Mnie ostatnio,a właściwie moje dziecko, taka sytuacja spotkała w szkole dwa razy. Raz to było przymusowa nauka zwrotów na angielski, drugi raz to zakończenie zajęć na basenie po przepłynięciu dwóch długości. Jak podniosłam lament na zebraniu ze takie kary źle wpływają na dzieci to większość rodziców stwierdziła że jeśli mam problem z dzieckiem i opatrznym odbieraniem przez nie kar to powinnam się udać do psychologa, a nie narzekać na forum klasy. Brawo dla naszych pedagogów.
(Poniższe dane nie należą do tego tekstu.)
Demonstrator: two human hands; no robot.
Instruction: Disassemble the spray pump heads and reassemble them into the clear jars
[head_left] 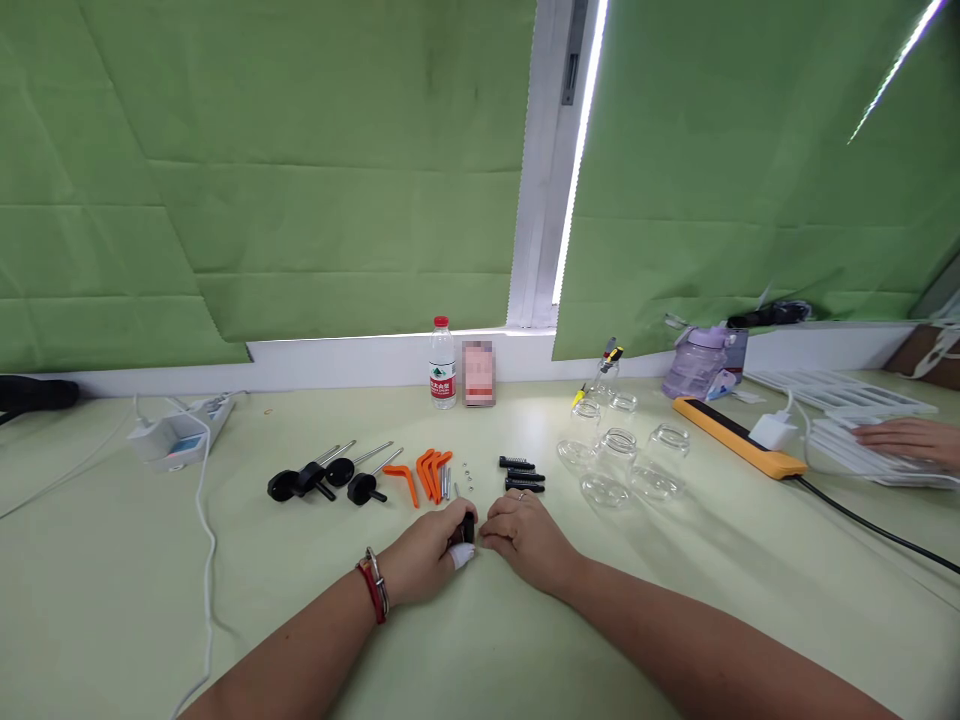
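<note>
My left hand (439, 548) is closed around a small black part (468, 530), mostly hidden by the fingers; white tape wraps one fingertip. Just to its right, my right hand (529, 538) has its fingers curled together near the tabletop, and whatever they hold, if anything, is hidden. Beyond the hands lie orange bent pieces (429, 474), thin metal pins (445, 482) and tiny metal bits (468, 476). Several black round knobs with metal rods (363, 487) rest to the left. Three black ribbed pieces (523, 475) lie just past my right hand.
Several clear glass jars (616, 462) stand at right, one holding yellow-handled tools (611, 358). Behind them are a purple bottle (696, 362) and an orange power strip (739, 440). A water bottle (442, 370) stands at the back. Another person's hand (911, 440) rests on white trays (862, 455).
</note>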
Zbiorową odpowiedzialność z upodobaniem stosowali hitlerowcy i była to immanentna cecha rządów faszystów. Takie zasady nakazywał Żydom ich bóg Jahwe w czasach mojżeszowych – w rzeczywistości był to pomysł Żydów na ich własny użytek i korzyść – co zapisali sobie w Starym Testamencie. Potem to samo zastosowali wobec nich Niemcy i to już przestało się im podobać. Stosowanie zbiorowej odpowiedzialności jest zwyrodnieniem społecznym. Każdy człowiek powinien odpowiadać za swoje czyny. Wyłącznie. Sąsiad kradnie, a ja mam iść do więzienia ? Odpowiedzialność zbiorową w naszym kraju w XXI wieku stosuje wg swego prawa niejaka partia rządząca. To jest FASZYZM I OBŁĘDNA NIENAWIŚĆ DO SUWERENA. Faszyści niemieccy też odnosili się z pogardą do niepełnosprawnych fizycznie i umysłowo – psychicznie. Po prostu ich mordowali jako nieprzydatnych społecznie i będących obciążeniem. A obecnie to nie są wyborcy, więc szkoda na nich PINIENDZY. Takich ludzi należało zbiorowo eliminować i to robiono w ramach ludobójstwa. Tylko zwyrodnialcy popierają i stosują odpowiedzialność zbiorową. To jest sprzeczne z Deklaracją Praw Człowieka i Obywatela ONZ, Konwencjami Genewskimi i naszą Konstytucją. Nie dziwi, że Konstytucja ma być zmieniona – pierwszy zapis w nowej, pewnie będzie dotyczył stosowania powszechnie odpowiedzialności zbiorowej.
Pisałem to z przerwą więc nie jest to duplikat.